Wenn in einigen Jahren die geburtenschwachen Jahrgänge in den Arbeitsprozess integriert sein werden und die Pensionistenzahlen durch Ausgliederung der geburtenstarken Jahrgänge  noch weiter gestiegen sind, wird die Lage endgültig prekär. Vom Arbeitseinkommen abhängige Systeme brauchen schlicht und einfach ausreichend viele arbeitende Einkommensempfänger, um funktionieren zu können.

 

Die Beitragserosion schreitet fort

In der Expertensprache wird dieses Phänomen der sinkenden Einzahlungen Beitrags-„Erosion“ genannt – ein aus der Geologie entlehntes Wort, das ursprünglich eine stetige und unaufhaltsame Zerstörung von Landschaften bezeichnet.
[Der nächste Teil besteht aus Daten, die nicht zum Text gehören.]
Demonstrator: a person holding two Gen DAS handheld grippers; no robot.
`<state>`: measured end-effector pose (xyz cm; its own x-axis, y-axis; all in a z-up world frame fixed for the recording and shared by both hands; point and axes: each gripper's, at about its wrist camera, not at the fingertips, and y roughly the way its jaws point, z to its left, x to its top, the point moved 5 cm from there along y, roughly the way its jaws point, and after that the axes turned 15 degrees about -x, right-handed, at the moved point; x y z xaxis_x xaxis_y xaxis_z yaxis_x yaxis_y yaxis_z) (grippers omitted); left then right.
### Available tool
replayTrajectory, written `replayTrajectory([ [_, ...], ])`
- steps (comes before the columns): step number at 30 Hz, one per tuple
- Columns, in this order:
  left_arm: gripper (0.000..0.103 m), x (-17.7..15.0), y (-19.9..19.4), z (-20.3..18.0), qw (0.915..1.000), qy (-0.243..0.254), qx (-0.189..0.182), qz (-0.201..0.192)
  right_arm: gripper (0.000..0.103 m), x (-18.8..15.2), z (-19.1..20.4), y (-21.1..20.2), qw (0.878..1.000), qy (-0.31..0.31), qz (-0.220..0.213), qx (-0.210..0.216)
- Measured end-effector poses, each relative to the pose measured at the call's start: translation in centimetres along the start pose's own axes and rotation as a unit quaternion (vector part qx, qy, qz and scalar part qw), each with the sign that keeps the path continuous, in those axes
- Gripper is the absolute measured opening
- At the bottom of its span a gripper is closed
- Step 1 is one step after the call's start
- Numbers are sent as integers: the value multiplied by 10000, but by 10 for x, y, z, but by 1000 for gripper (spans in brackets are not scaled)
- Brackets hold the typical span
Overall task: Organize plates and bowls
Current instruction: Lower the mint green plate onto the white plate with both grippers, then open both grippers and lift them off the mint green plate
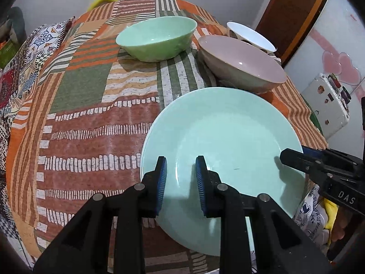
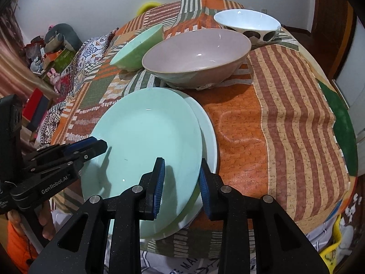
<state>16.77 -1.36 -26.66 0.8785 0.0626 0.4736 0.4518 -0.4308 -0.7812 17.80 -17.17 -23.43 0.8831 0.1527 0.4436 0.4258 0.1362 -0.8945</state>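
You have two plates stacked at the table's [image 2: 285, 114] near edge: a mint plate [image 2: 146, 150] on a paler plate [image 2: 211, 137]. Three bowls sit farther back: green bowl [image 1: 157, 37], pink bowl [image 2: 196, 57], spotted bowl [image 2: 247, 24]. Your left claw [image 1: 180, 178] and right claw [image 2: 181, 180] each clamp the mint plate's rim, jaws nearly together.

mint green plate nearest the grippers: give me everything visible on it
The mint green plate is round, glossy, shallow and empty, apparently ceramic. It lies on a paler plate, shifted off-centre, at the near edge of the patterned tablecloth. The left gripper and right gripper both straddle its rim; whether they pinch it is unclear.
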Motion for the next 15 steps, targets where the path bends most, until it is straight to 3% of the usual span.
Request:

Diese Erosion führt auch im Gesundheitswesen zu einer nicht aufhaltbaren langsamen Zersetzung der ursprünglich höchst sinnvollen Beitrags-Idee. Zusätzlich verschärft die aktuell stattfindende Leistungsexplosion in der Medizin die finanzielle Situation der Beitragssysteme noch dramatisch: Neben Einnahmeverlusten müssen auch unverhältnismäßige Kostensteigerungen verkraftet werden.

 

Die Krise erscheint als nicht lösbar

Der Weg in die unlösbare Krise ist also längst beschritten, denn die heute einzig möglichen Maßnahmen zur weiteren Finanzierung eines durch die geänderten Rahmenbedingungen erodierenden Beitragssystems sind wachsende steuerliche Zuschüsse, kontinuierliche Beitragserhöhungen, steigende Selbstbehalte und/oder spürbare Rationierungen – Dinge also, die dem ursprünglichen Konzept dieses Modells zuwiderlaufen und es letztlich zum Scheitern bringen müssen.